▸ **TO DO**
Without skipping anything, print all of the data exactly.

▬▬▬

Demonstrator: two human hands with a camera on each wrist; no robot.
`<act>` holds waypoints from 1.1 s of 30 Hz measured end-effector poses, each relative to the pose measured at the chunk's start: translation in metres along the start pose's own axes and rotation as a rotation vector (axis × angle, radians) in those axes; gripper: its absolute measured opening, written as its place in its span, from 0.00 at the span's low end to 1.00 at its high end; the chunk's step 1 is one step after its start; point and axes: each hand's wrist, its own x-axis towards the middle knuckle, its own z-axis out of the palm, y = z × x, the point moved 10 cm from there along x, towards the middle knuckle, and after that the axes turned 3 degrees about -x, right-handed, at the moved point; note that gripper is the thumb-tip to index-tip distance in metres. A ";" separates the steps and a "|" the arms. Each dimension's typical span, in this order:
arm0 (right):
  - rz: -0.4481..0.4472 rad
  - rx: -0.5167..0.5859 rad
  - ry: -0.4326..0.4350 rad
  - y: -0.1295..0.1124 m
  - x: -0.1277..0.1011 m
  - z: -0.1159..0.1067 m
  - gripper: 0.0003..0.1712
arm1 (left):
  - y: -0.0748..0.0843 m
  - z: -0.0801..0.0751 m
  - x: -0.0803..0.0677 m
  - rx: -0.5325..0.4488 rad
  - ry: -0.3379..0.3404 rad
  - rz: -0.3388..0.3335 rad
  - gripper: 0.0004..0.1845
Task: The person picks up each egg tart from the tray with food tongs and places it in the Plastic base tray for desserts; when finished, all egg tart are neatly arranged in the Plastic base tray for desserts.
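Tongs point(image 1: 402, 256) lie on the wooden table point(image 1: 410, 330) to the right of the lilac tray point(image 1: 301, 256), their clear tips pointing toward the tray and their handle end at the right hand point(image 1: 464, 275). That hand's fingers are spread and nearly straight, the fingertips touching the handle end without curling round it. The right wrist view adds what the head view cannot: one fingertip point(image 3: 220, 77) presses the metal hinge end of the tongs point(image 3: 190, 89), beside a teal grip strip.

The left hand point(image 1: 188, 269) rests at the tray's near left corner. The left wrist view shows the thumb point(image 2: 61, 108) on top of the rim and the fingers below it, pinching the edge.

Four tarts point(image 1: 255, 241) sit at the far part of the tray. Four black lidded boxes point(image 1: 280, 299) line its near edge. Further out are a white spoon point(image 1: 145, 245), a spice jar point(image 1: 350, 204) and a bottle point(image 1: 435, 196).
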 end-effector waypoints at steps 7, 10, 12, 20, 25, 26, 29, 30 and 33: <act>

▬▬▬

▸ **SOLUTION FOR THIS EXERCISE**
Demonstrator: two human hands with a camera on each wrist; no robot.
`<act>` holds waypoints from 1.1 s of 30 Hz measured end-effector poses, each relative to the pose measured at the chunk's start: translation in metres along the start pose's own axes and rotation as a rotation vector (axis × angle, radians) in those axes; gripper: its absolute measured opening, written as its place in its span, from 0.00 at the span's low end to 1.00 at its high end; the chunk's step 1 is one step after its start; point and axes: each hand's wrist, its own x-axis towards the middle knuckle, its own z-axis out of the palm, y = z × x, the point moved 10 cm from there along x, towards the middle knuckle, and after that the axes turned 3 degrees about -x, right-handed, at the moved point; note that gripper is the thumb-tip to index-tip distance in metres. A ";" separates the steps and a "|" the arms. Each dimension's typical span, in this order:
arm0 (right):
  - rz: -0.4481..0.4472 rad
  - rx: -0.5167..0.5859 rad
  - ry: -0.4326..0.4350 rad
  - y: -0.1295..0.1124 m
  - x: -0.1277..0.1011 m
  - z: -0.1159..0.1067 m
  - gripper: 0.0003..0.1712
arm1 (left):
  - y: -0.0748..0.0843 m
  - z: -0.0801..0.0751 m
  - x: -0.0803..0.0677 m
  - rx: -0.5325..0.4488 rad
  - ry: -0.3379..0.3404 rad
  - rz: -0.3388..0.3335 rad
  - gripper: 0.0004..0.1845
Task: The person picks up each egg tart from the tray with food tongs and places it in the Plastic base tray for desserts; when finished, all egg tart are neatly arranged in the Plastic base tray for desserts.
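Tongs point(image 1: 402, 256) lie on the wooden table point(image 1: 410, 330) to the right of the lilac tray point(image 1: 301, 256), their clear tips pointing toward the tray and their handle end at the right hand point(image 1: 464, 275). That hand's fingers are spread and nearly straight, the fingertips touching the handle end without curling round it. The right wrist view adds what the head view cannot: one fingertip point(image 3: 220, 77) presses the metal hinge end of the tongs point(image 3: 190, 89), beside a teal grip strip.

The left hand point(image 1: 188, 269) rests at the tray's near left corner. The left wrist view shows the thumb point(image 2: 61, 108) on top of the rim and the fingers below it, pinching the edge.

Four tarts point(image 1: 255, 241) sit at the far part of the tray. Four black lidded boxes point(image 1: 280, 299) line its near edge. Further out are a white spoon point(image 1: 145, 245), a spice jar point(image 1: 350, 204) and a bottle point(image 1: 435, 196).
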 end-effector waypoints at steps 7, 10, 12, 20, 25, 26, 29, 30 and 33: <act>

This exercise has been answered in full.